Your client may come to you with a preference for either paint or stain, but oftentimes, they can benefit from your professional guidance in choosing between the two. Regardless of which method your client selects, make sure you only use paints or stains that are designated for outdoor use on decks as indoor products cannot withstand the large shifts in moisture and temperature that are typical outdoors.

While there are aesthetic and practical trade-offs for either option, both provide protection from sun, weather and other environmental damage, so there is no bad choice for your customers.

Staining a Wood Deck

The primary appeal of stain is the natural wood grain look that it provides for the customer, and though the range of finish options is narrower than paint, there is still a wide selection of finishes available, from light to dark and from warm to cool wood tones. Light stains show off the natural wood grain, and darker stains can hide imperfections on aging decks. Darker stains can also hide the differences between old and new boards if you make any replacements. Stain is often less slick when wet, which is something to consider in rainy locations and as a safety consideration for families with young children.

Painting a Wood Deck

Paint offers your clients a wider array of color choices, and clients can choose anything from a natural brown to a brighter, bold color to make their deck a focal point in the space. Paint is also better for covering imperfections and may be a good option for filling in gaps when the customer doesn’t want to replace sections of wood that are slightly cracked or warped but otherwise undamaged. In general, paint is also longer-lasting and lower-maintenance, as it protects the underlying wood from damage better than stain.

The main trade-off for many customers is that paint covers up the natural wood look. Customers may also consider that it's more costly to switch from paint to stain than the reverse if they want to change in the future.

Switching From Stain to Paint

Because stain provides less UV protection than paint, which is particularly true for lighter shades, customers who choose stain may find that the wood starts to turn gray over the years. [4] A darker stain or a switch to paint can compensate for graying wood. Customers can take advantage of newer wood with light stains that show off the natural look before switching to paint as the deck ages to continue to keep it looking like new.

Prime the Deck

Before applying paint or stain, coat the deck in a water-repellent preservative to reduce the risk of mold and mildew. Next, coat the deck with an outdoor-grade, paintable primer.

Applying the Paint or Stain

While you can use rollers and brushes, a sprayer gives you the most labor-efficient coverage. Just make sure you've protected any nearby siding and landscaping and don't have too much wind before beginning.
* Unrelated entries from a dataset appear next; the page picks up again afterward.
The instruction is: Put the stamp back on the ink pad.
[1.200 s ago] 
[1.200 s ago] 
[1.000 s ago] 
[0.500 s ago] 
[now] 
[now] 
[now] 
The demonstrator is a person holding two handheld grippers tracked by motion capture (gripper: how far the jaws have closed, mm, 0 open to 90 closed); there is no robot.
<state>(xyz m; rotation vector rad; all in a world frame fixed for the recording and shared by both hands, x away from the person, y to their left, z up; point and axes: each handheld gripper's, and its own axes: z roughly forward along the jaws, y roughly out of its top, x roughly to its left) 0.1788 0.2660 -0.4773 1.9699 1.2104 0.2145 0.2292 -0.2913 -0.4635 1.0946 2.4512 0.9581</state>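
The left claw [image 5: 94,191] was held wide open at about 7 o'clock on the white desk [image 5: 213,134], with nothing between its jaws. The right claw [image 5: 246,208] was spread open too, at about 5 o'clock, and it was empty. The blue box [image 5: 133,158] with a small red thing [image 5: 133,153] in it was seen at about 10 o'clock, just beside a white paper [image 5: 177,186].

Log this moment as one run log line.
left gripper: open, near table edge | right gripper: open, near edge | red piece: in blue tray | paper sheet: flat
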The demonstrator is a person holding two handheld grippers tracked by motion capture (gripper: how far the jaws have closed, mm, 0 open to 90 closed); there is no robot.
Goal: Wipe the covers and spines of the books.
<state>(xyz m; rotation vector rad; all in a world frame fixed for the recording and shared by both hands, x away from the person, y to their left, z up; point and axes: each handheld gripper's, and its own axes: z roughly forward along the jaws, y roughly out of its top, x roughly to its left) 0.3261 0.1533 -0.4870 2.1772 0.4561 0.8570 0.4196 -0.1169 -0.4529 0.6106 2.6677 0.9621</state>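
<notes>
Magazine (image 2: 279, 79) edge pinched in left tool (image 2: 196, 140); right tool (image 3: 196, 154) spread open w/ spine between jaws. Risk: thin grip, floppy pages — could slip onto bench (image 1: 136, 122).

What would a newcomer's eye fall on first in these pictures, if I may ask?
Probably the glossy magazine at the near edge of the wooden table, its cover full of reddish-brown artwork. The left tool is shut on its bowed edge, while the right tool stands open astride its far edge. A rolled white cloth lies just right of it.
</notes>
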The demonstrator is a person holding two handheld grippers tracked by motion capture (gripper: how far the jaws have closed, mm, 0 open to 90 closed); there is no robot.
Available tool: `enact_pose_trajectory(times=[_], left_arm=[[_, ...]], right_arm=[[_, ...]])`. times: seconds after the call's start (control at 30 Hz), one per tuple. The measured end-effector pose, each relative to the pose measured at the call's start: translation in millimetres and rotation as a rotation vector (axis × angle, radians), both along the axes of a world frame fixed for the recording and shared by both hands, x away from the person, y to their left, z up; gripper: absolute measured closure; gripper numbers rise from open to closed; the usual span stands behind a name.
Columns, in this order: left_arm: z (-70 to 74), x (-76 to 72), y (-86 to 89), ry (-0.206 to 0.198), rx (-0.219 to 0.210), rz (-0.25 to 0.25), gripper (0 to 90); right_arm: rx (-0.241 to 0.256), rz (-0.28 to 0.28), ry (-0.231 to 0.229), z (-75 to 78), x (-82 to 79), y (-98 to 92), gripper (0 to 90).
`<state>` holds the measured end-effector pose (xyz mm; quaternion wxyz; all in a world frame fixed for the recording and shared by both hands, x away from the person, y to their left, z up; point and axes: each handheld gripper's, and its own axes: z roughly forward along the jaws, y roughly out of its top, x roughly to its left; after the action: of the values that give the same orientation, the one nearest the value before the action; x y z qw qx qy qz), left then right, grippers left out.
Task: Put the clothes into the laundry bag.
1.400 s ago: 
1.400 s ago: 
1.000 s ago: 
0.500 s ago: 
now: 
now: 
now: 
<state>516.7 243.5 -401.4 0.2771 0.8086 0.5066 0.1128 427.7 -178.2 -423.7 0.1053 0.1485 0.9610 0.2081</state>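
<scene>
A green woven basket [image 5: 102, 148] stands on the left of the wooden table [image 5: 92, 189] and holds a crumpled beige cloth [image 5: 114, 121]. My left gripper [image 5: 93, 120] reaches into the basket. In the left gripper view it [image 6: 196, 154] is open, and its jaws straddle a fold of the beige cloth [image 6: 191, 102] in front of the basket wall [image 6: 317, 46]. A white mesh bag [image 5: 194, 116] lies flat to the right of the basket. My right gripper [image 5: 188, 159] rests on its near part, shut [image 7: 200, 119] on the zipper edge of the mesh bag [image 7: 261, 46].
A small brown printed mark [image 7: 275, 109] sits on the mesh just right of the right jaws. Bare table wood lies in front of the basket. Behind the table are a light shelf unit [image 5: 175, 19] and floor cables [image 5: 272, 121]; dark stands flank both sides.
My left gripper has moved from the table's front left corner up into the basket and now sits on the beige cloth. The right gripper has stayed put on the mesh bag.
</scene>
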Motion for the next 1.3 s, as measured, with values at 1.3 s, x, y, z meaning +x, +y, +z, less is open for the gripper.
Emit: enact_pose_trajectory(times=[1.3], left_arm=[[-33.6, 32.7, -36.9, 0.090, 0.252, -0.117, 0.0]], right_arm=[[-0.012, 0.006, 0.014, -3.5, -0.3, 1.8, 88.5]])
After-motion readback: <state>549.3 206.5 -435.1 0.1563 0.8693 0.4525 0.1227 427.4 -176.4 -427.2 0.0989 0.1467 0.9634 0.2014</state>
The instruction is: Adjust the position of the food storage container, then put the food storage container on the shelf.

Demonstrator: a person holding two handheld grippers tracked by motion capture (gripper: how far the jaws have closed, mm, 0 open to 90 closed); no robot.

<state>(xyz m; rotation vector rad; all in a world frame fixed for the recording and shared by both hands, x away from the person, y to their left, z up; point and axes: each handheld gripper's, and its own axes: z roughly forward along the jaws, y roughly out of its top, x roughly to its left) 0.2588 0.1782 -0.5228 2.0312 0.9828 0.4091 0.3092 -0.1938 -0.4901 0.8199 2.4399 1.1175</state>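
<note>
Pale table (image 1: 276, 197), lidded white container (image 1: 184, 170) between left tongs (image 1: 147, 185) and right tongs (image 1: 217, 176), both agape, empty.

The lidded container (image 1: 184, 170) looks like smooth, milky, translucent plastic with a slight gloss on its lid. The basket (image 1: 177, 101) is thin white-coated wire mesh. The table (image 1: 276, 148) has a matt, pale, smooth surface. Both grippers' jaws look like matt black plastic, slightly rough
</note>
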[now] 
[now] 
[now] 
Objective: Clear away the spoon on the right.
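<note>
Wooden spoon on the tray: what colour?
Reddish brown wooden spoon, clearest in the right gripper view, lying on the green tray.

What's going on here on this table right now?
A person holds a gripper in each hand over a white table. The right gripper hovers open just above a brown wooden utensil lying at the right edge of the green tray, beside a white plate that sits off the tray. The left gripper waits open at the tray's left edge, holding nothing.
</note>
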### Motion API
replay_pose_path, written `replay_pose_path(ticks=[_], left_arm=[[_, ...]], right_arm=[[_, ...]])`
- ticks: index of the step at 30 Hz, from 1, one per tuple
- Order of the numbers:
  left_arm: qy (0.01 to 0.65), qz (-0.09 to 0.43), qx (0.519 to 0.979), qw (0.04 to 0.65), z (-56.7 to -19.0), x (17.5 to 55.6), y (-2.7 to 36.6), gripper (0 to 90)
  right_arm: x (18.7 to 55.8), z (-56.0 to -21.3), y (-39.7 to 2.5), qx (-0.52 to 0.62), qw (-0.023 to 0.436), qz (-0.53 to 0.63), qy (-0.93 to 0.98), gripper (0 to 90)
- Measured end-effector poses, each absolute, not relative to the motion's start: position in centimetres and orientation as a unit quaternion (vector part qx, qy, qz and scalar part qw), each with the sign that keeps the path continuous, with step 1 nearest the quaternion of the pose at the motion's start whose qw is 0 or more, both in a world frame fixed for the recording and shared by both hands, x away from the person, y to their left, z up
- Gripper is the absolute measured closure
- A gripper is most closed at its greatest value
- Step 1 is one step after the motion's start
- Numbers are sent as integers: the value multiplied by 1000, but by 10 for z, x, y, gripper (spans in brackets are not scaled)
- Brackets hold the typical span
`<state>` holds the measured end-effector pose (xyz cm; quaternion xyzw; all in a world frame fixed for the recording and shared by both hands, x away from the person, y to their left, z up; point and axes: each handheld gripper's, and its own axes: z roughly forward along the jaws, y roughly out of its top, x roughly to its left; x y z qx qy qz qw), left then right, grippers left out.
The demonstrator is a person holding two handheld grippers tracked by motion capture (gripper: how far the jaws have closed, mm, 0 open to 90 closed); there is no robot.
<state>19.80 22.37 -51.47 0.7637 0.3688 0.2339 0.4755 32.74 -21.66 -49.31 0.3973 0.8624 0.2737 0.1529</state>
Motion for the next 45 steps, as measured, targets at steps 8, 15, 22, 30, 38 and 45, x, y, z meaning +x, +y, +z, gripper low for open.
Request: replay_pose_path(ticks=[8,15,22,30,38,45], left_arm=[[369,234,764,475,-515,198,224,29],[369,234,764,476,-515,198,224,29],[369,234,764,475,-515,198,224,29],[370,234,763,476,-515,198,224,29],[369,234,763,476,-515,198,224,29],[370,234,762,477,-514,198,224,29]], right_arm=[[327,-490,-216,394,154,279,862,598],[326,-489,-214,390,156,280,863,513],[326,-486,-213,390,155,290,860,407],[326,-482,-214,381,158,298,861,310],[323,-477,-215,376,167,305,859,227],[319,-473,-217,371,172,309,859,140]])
If wind is an issue, a roller is still a viable option for covering large areas. Remember to adjust the roller size to accommodate the texture of the wood. For example, rougher surfaces require thicker rollers.

Even if you use a sprayer, you still want to have a roller and brushes handy. A roller is great for addressing any flat areas where paint or stain is puddling, and brushes are invaluable for reaching small areas and tight spaces. Make sure you cover all visible surfaces, which can include the ends, undersides and gaps between individual boards. Apply two to three even coats, and allow each coat to dry before continuing.

Maintenance and Follow-Up

Periodic maintenance keeps the newly refinished deck looking great over time. Waiting too long between recoating a wood deck can weaken the UV protection on the wood, leading to cracking and fading. Moisture can also creep in, leading to unsightly mildew and rotting wood. For optimal results, customers should reapply stains every two to three years, depending on the deck's exposure to sunlight and adverse weather. Paint can often last longer than stains before needing another coat, depending on the product.

Keep track of when you last refinished a client's deck, and use these guidelines to estimate when your clients could use a fresh coat. A well-timed mailer can remind your clients that's it's time to refinish, guaranteeing that they continue to enjoy their like-new, finished deck for years to come.